◆ **WHAT THIS TASK INVOLVES**: From the data below, repeat exactly the lines from the line with "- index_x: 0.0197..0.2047" to the line with "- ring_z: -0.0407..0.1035", both included.

◆ **THE DATA**:
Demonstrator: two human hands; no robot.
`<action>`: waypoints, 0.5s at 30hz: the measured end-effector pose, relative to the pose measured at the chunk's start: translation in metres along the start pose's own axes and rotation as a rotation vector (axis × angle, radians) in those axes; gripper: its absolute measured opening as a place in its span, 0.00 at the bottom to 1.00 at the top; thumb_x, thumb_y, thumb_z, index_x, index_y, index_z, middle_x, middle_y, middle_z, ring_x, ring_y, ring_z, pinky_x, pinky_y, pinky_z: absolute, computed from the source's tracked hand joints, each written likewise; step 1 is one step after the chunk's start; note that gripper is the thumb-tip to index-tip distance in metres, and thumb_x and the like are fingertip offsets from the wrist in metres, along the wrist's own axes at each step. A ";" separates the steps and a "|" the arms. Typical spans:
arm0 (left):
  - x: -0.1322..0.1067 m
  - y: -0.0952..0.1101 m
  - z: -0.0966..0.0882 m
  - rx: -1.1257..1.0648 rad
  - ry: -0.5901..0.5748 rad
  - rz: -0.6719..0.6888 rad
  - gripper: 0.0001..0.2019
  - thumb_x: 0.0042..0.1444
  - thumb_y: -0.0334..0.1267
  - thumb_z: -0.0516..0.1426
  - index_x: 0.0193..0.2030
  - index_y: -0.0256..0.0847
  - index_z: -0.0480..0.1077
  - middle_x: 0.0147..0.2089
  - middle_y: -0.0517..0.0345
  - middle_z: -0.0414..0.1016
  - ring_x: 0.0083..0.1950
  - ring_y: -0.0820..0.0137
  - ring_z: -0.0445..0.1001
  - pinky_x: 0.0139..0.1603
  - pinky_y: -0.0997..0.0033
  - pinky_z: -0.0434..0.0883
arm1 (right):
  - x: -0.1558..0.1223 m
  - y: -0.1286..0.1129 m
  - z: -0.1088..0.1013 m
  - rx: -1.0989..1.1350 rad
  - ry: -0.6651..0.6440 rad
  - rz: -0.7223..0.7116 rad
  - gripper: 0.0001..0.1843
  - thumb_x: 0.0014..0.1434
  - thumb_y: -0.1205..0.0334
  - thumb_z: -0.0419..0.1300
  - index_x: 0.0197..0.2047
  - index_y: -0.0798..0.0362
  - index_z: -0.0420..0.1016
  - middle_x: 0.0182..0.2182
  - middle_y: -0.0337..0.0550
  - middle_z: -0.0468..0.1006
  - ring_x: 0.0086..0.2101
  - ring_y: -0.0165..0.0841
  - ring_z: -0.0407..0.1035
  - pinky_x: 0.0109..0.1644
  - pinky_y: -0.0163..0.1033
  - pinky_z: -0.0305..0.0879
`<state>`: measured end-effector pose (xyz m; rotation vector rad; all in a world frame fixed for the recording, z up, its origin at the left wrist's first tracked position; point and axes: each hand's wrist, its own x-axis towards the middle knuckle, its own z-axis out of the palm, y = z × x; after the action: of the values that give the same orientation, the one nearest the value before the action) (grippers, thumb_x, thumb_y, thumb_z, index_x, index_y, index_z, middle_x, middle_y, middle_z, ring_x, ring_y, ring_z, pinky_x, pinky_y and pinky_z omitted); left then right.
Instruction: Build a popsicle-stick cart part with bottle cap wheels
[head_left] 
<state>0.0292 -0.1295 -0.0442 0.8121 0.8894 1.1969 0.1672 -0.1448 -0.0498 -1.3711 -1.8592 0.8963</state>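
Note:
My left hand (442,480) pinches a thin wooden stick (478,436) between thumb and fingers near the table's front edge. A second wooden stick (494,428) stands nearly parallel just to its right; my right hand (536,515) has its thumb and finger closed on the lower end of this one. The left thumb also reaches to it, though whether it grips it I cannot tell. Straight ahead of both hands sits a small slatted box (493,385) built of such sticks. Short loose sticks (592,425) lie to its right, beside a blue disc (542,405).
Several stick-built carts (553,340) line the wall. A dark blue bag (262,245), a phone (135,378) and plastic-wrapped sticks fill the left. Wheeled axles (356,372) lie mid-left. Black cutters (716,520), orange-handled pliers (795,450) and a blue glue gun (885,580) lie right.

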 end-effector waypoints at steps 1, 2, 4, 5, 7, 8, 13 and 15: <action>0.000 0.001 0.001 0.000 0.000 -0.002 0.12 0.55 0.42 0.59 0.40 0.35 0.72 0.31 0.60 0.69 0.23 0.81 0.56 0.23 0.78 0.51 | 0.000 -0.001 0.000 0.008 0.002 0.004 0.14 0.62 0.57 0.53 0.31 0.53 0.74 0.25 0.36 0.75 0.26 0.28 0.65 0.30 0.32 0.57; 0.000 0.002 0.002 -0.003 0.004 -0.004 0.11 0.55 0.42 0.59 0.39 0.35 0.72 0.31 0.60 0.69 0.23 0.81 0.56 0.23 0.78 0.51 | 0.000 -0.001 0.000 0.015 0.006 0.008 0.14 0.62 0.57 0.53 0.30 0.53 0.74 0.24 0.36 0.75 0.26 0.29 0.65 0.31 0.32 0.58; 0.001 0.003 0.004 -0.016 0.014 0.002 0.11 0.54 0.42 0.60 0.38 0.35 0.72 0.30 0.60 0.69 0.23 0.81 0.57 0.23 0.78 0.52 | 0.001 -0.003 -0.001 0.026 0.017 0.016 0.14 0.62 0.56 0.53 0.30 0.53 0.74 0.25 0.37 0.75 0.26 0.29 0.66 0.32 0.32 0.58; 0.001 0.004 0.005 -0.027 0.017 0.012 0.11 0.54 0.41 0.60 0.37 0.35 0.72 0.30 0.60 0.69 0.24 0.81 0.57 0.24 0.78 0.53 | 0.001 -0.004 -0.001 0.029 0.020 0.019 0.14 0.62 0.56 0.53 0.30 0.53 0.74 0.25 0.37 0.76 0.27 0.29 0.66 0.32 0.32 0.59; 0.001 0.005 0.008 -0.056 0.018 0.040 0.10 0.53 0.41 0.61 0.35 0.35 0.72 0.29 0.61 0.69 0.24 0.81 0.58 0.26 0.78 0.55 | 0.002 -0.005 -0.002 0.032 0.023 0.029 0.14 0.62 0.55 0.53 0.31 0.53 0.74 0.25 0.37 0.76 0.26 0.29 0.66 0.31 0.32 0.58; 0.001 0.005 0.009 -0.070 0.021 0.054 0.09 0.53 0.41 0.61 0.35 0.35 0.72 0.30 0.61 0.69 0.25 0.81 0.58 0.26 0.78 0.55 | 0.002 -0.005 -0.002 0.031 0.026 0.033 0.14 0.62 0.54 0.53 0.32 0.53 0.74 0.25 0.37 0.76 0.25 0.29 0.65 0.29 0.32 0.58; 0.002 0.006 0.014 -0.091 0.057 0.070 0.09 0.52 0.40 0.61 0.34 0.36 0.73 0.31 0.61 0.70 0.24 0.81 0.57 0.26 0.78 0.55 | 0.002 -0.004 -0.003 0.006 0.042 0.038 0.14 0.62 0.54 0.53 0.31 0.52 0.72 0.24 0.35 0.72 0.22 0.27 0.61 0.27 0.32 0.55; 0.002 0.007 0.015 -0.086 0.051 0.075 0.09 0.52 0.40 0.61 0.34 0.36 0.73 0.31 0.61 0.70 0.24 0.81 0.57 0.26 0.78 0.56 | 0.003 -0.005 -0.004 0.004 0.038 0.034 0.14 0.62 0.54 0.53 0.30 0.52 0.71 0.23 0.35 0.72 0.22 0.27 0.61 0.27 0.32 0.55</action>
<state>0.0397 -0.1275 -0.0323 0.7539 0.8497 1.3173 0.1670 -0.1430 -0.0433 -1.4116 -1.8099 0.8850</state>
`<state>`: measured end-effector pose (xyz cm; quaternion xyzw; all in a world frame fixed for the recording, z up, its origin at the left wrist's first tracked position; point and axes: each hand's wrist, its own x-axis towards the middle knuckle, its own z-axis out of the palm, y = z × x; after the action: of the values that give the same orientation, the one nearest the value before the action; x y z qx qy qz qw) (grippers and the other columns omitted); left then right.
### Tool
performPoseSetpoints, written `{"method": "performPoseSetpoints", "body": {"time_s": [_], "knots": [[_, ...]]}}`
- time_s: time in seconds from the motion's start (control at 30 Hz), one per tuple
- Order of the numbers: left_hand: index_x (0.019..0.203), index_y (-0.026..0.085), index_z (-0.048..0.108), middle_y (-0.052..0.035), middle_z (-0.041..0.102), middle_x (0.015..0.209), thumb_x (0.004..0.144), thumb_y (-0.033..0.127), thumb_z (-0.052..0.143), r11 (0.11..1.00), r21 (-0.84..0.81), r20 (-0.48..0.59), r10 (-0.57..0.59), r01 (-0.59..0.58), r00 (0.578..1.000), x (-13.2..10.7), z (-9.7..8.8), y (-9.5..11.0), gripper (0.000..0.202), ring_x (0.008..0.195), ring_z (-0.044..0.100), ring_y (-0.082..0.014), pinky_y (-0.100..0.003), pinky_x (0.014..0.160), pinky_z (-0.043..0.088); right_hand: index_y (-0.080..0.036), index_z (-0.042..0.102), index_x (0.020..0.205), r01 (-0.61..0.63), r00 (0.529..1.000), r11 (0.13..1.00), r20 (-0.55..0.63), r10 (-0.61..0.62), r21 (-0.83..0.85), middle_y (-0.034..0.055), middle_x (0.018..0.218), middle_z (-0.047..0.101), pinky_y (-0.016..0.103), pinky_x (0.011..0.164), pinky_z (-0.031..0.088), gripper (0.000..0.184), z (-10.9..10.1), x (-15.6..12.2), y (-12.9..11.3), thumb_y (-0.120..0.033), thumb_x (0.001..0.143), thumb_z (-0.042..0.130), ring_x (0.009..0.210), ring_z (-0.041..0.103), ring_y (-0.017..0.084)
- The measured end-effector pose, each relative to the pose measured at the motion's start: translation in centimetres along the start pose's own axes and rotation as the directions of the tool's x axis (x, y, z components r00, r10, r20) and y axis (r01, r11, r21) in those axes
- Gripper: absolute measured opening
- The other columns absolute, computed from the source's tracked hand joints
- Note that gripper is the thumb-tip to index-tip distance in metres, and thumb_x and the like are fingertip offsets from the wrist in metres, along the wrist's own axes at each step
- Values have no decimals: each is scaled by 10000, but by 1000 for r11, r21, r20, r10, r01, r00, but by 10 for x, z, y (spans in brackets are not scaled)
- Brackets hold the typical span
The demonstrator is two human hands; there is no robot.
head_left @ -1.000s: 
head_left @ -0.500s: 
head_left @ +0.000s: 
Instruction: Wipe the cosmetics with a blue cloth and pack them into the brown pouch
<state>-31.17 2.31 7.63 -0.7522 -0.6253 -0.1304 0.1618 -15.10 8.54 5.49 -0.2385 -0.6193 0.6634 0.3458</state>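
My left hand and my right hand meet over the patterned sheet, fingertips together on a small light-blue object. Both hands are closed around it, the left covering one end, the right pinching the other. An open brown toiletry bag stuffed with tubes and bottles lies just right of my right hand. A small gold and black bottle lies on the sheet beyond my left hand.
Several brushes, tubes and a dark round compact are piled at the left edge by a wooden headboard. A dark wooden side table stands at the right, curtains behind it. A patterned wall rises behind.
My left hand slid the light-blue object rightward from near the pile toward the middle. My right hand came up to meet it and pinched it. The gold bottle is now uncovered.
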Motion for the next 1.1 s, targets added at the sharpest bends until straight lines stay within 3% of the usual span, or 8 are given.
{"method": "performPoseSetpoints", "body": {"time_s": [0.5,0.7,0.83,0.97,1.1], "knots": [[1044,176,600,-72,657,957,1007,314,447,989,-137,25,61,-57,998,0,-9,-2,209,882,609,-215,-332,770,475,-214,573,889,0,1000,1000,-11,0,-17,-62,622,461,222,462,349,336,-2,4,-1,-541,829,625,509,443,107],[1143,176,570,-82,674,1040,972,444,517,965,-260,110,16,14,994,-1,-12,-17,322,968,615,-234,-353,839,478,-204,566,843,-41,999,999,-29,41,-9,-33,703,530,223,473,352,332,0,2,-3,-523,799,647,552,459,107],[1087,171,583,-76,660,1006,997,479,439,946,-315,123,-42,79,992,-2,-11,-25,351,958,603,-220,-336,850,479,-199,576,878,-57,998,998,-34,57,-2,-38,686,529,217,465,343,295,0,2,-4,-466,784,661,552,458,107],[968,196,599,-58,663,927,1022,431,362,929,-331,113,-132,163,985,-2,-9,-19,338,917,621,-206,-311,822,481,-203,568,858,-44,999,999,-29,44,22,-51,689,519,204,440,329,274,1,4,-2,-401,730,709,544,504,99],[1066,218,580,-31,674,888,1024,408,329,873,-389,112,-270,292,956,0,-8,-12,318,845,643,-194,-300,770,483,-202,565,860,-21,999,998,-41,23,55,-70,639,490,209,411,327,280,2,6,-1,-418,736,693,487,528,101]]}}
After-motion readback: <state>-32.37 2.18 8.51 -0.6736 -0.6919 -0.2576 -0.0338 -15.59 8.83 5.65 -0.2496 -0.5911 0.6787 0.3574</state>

◆ **EXPECTED ANSWER**:
  - index_x: 0.0197..0.2047
  - index_y: -0.0798..0.0362
  - index_z: -0.0420..0.1016
  - middle_x: 0.0182..0.2182
  - middle_y: -0.0337..0.0550
  - middle_z: -0.0468..0.1006
  - ring_x: 0.0086..0.2101
  - ring_y: -0.0165..0.0841
  - ring_z: -0.0407..0.1035

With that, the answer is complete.